● **Directions**
Among the lines below, some may contain the string "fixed". Say how many do, and give nothing besides the number.

● **Dataset content**
:::::

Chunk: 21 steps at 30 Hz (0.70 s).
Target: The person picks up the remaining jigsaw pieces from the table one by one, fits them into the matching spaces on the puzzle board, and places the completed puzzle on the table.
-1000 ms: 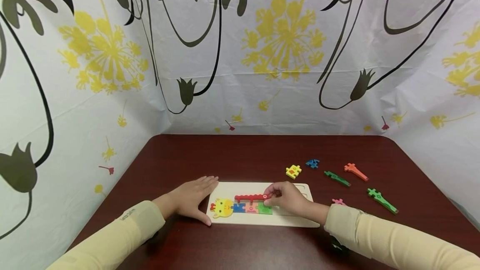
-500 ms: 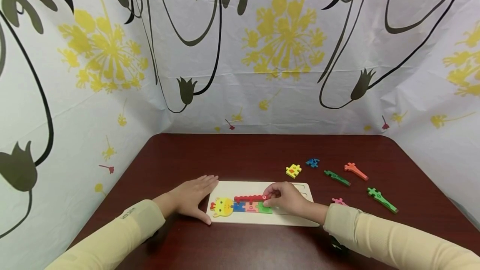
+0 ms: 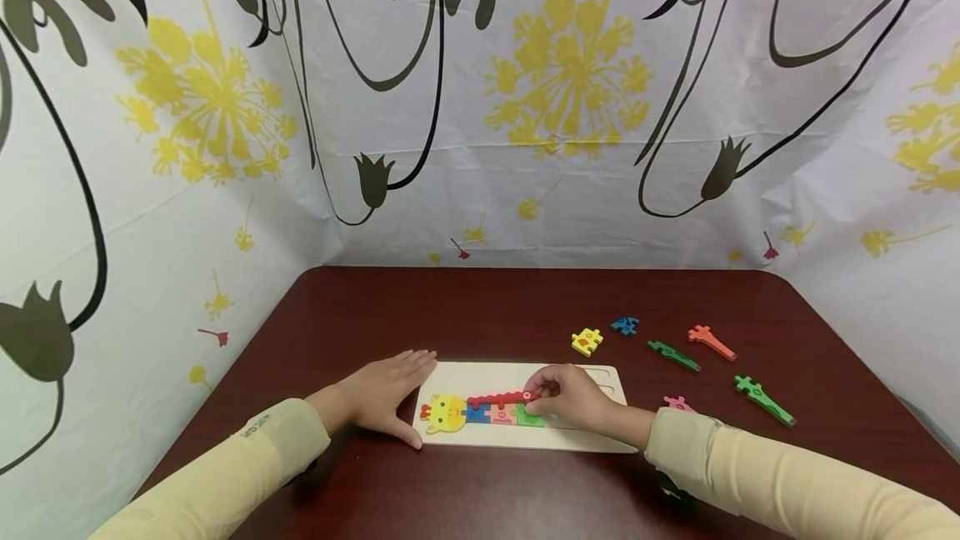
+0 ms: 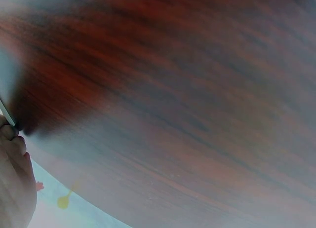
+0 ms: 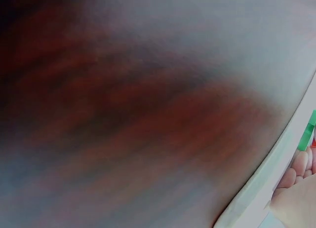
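My left hand (image 3: 382, 398) lies with straight fingers spread at the left end of a pale wooden puzzle board (image 3: 480, 373), touching its edge. A long red puzzle piece (image 3: 497, 398) is pinched at its right end by my right hand (image 3: 572, 398). It lies along the top of a row made of a yellow giraffe head (image 3: 447, 413), a blue piece (image 3: 477, 414), a pink piece (image 3: 503, 414) and a green piece (image 3: 530, 418). Whether the red piece sits flat is hard to tell. The right wrist view catches the fingers beside the green piece (image 5: 307, 134).
Loose on the dark table (image 3: 420, 307) to the right are a yellow piece (image 3: 587, 342), a blue piece (image 3: 625, 326), a dark green piece (image 3: 674, 355), an orange piece (image 3: 712, 341), a green piece (image 3: 764, 400) and a pink piece (image 3: 678, 403), partly behind the right sleeve.
The red piece has shifted slightly left with my right hand, and its lower prongs show less than before. My left hand stays in place.
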### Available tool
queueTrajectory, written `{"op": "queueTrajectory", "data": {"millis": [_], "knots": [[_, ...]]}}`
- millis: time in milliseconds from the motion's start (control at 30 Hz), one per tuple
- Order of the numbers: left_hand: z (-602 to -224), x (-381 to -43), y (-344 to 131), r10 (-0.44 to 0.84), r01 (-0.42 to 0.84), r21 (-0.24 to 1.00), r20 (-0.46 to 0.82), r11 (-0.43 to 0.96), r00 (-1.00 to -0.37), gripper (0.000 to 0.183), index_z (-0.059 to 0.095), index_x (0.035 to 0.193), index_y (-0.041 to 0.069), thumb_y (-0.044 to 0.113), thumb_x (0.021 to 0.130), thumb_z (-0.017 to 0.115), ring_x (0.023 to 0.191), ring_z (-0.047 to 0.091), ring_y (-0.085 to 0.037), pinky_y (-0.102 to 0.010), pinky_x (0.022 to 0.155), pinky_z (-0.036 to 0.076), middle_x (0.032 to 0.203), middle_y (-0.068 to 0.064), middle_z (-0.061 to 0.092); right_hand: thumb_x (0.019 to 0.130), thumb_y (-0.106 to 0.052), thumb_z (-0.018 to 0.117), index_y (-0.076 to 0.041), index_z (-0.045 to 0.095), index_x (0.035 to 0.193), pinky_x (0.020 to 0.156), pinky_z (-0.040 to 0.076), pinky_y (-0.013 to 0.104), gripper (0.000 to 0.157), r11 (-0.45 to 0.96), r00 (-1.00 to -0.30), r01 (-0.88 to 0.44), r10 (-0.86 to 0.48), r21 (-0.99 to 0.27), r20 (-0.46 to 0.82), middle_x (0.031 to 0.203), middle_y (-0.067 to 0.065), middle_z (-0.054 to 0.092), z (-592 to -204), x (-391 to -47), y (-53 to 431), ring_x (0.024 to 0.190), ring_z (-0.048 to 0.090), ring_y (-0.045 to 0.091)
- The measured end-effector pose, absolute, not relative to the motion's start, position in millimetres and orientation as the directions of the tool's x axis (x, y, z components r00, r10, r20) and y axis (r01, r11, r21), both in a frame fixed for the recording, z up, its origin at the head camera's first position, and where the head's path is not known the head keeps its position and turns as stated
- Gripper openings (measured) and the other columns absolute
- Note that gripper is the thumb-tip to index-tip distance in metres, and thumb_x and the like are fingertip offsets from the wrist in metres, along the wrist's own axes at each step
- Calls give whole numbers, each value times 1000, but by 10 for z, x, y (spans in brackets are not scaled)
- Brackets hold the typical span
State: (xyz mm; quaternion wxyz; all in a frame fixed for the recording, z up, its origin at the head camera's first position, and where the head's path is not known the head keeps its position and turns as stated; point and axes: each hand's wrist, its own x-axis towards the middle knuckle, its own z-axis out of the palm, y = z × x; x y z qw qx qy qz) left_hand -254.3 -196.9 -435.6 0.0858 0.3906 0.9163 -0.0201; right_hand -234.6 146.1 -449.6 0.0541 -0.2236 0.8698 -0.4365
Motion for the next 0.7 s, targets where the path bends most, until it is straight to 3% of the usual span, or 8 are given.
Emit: {"op": "queueTrajectory", "data": {"millis": [700], "knots": [[-4381,-2555,-1982,715,722,27,-170,691,-678,121,17,156,9,90,70,44,147,13,-20,-38,117,15,161,-5,15,77,-18,84,-11,73,88,60,44,26,17,555,-906,-303,-419,-775,54,75,-5,60,-4467,-2356,1439,70,51,15]]}}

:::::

● **Output below**
2